I’ve spent 4 years at The New School-one year in Kathey’s class and three years in Jay’s. Kathey and Jay were nothing like any teacher I had before. They helped me when I needed help and let me be creative when I needed to be creative. They always found time for us when we needed help with something.
Things I love about The New School are:
- I could spend time talking and hanging out with my friends.
- It felt like a home not a school
- I wasn’t trapped at a desk and I could roam around
- The New York trips, especially riding on the train, meeting interesting people along the way, and having Krispy Kremes at the end of each trip.
- Bass River trips, my favorite part was playing manhunt at night
- I even liked this year’s school slumber party caused as a result of the Southern Pine Beetle damage at Bass River.
- The things we looked forward to every year like the haunted house, gingerbread night and boat day. In high school I hope to be able to find a use for my knowledge of building cardboard and duct tape junk models.
I love to draw and write and those were two things I was always allowed to do as part of my work in The New School.

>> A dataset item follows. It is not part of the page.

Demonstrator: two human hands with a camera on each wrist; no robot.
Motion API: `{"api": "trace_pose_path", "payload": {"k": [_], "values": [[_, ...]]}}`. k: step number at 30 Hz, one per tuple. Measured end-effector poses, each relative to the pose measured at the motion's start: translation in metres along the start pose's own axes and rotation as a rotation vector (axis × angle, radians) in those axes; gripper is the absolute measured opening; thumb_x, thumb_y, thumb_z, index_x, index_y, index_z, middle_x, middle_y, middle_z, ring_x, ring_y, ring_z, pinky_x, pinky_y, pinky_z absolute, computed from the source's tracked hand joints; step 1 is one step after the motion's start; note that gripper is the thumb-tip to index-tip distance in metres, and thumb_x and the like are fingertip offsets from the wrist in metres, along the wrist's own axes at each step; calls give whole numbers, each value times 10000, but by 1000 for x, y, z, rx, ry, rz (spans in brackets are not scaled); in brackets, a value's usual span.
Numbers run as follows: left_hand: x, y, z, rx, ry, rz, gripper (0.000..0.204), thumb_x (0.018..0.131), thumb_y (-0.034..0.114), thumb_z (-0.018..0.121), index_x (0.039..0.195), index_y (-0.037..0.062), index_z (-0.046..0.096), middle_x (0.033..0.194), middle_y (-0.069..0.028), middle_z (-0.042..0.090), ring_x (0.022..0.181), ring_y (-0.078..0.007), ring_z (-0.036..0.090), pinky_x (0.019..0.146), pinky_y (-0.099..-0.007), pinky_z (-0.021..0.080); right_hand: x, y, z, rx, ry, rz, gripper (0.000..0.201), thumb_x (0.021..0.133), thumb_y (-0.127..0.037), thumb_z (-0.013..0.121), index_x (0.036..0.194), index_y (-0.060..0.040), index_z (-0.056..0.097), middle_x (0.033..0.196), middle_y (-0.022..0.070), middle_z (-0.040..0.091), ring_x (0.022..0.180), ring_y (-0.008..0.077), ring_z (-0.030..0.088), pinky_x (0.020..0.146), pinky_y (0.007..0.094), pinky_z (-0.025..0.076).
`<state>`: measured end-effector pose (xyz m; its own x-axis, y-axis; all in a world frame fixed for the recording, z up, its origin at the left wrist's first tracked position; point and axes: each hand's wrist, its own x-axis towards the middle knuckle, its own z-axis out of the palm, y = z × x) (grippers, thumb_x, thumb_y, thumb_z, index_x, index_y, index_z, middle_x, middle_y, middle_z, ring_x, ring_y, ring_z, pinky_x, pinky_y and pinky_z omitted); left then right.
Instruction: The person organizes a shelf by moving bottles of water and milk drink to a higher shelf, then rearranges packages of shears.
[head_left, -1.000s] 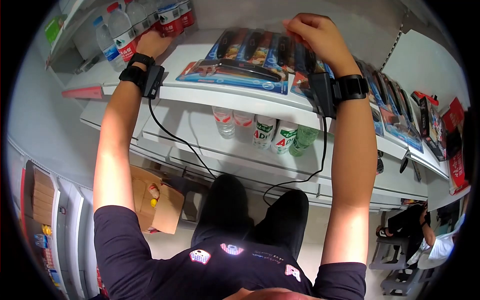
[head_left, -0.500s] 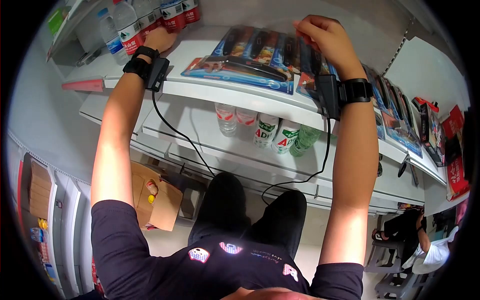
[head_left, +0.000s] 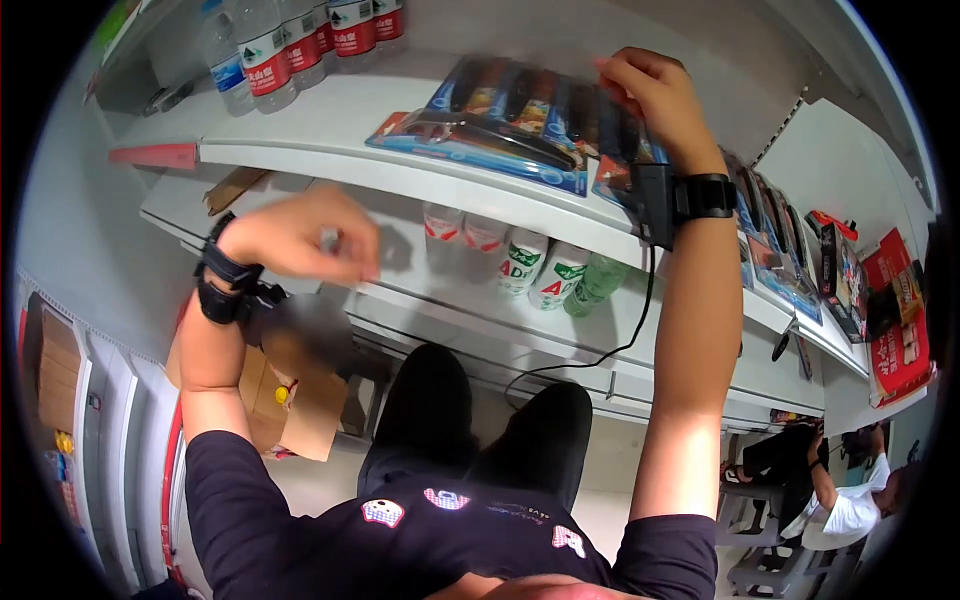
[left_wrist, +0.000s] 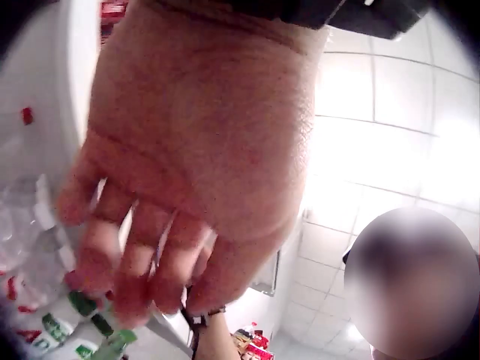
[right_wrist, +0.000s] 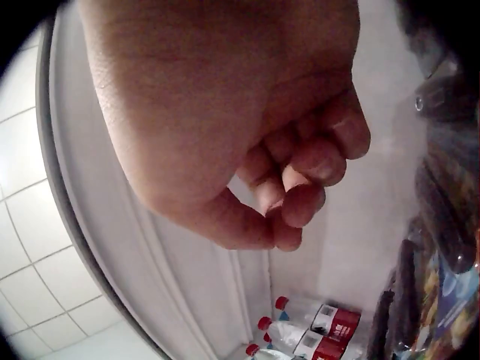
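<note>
Hanging loosely curled in front of the shelves, the left hand (head_left: 310, 235) holds nothing, its fingers slightly apart. The right hand (head_left: 660, 105) is raised by the right end of a row of packs (head_left: 530, 95) on the upper shelf (head_left: 330, 115); its fingers bend in towards the thumb, with nothing seen between them, and whether it touches a pack I cannot tell. Each pack shows a black handle on a blue card. One more pack (head_left: 490, 145) lies crosswise before the row, between the two hands and farther in than the left. Beyond the left hand, clear water bottles (head_left: 265, 65) with red labels stand on the same shelf. Just right of it, on the lower shelf (head_left: 640, 310), are white bottles (head_left: 525, 262) and a green bottle (head_left: 597, 285). Beneath the left hand sits an open cardboard box (head_left: 318, 415). Well right of the right hand stand upright boxes (head_left: 845, 280).
</note>
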<state>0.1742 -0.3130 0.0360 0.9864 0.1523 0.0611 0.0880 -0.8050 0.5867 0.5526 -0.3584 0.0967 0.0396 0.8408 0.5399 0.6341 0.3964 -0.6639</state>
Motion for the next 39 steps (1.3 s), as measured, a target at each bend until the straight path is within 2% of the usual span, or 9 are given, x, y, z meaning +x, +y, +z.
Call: {"api": "trace_pose_path", "payload": {"k": [4, 8, 11, 15, 20, 28, 32, 34, 39], "values": [[-12, -104, 49, -58, -310, -303, 255, 889, 320, 672, 917, 67, 694, 752, -66, 683, 704, -181, 637, 647, -323, 495, 0, 1, -1, 32, -20, 22, 302, 877, -332, 650, 786, -46, 680, 685, -28, 570, 617, 61, 467, 548, 227, 356], [15, -228, 56, 542, 82, -586, 285, 930, 313, 587, 1035, 66, 685, 969, -139, 699, 919, -295, 656, 817, -400, 511, 1, 2, -1, 10, 3, 45, 279, 884, -319, 641, 808, -52, 673, 700, -31, 567, 630, 47, 473, 553, 213, 351], [62, -246, 41, 297, 859, 1, 319, 931, 271, 564, 1170, 72, 639, 1134, -186, 655, 1073, -342, 610, 933, -427, 471, 1, 1, -1, -29, 29, 60, 271, 886, -311, 634, 821, -51, 676, 710, -30, 573, 638, 44, 479, 560, 205, 353], [102, -255, 37, -256, 976, -3, 320, 927, 243, 569, 1187, 65, 623, 1157, -188, 639, 1087, -328, 599, 942, -419, 465, -2, -7, 1, -9, 26, 77, 276, 887, -308, 625, 821, -46, 678, 713, -24, 581, 639, 50, 476, 566, 211, 360], [131, -278, 52, -370, 1100, 36, 326, 922, 209, 576, 1209, 57, 602, 1187, -191, 619, 1104, -310, 586, 954, -408, 459, 2, 1, -3, -50, -34, 45, 291, 885, -315, 622, 811, -39, 677, 701, -19, 581, 627, 61, 475, 573, 222, 374], [127, -277, 74, -23, 1161, -25, 350, 913, 154, 586, 1245, 44, 570, 1234, -196, 587, 1133, -281, 565, 974, -391, 448, 3, 5, 0, -70, -50, 13, 307, 871, -337, 649, 785, -45, 686, 693, -24, 591, 628, 58, 496, 582, 220, 389], [72, -250, 87, 739, 912, -64, 441, 877, 157, 659, 1281, 28, 535, 1168, -189, 627, 1048, -277, 615, 914, -371, 490, 0, 0, 2, 18, -37, -9, 315, 870, -348, 659, 806, -41, 692, 708, -19, 605, 649, 59, 518, 594, 224, 412], [37, -204, 93, 243, 834, -323, 564, 812, 298, 732, 1278, 53, 530, 1084, -206, 661, 1015, -382, 636, 862, -413, 510, 2, 4, 1, 42, -48, -16, 321, 870, -352, 661, 810, -38, 693, 713, -18, 608, 655, 62, 523, 600, 226, 421], [-26, -125, 121, 418, 876, -304, 593, 752, 264, 771, 1233, 14, 530, 1030, -207, 666, 900, -400, 661, 762, -412, 538, 4, 6, 0, -24, -56, -21, 334, 868, -363, 668, 814, -34, 691, 735, -13, 619, 668, 67, 531, 605, 229, 429]]}}
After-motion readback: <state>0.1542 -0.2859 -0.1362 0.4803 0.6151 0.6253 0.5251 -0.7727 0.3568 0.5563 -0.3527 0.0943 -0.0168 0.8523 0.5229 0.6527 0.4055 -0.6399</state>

In my years at The New School, I was able to write a short play, an action novella, and a comic book. I always wished that my work would come to life, and it did twice at The New School. Once as part of the Green Gorgeous and Ghastly play and once in the form of a super villain who was obsessed with plays. This villain also serves as the educational director and founder of The New School. Susan brought the Script Queen to life better than I could have imagined.
I could say a lot more about the things I like about The New School, but we would be here for a week.
I’m sure I will return many times to visit The New School, but I can guarantee that it will never be on the day of the 8-mile walk. That is the one thing I will not miss.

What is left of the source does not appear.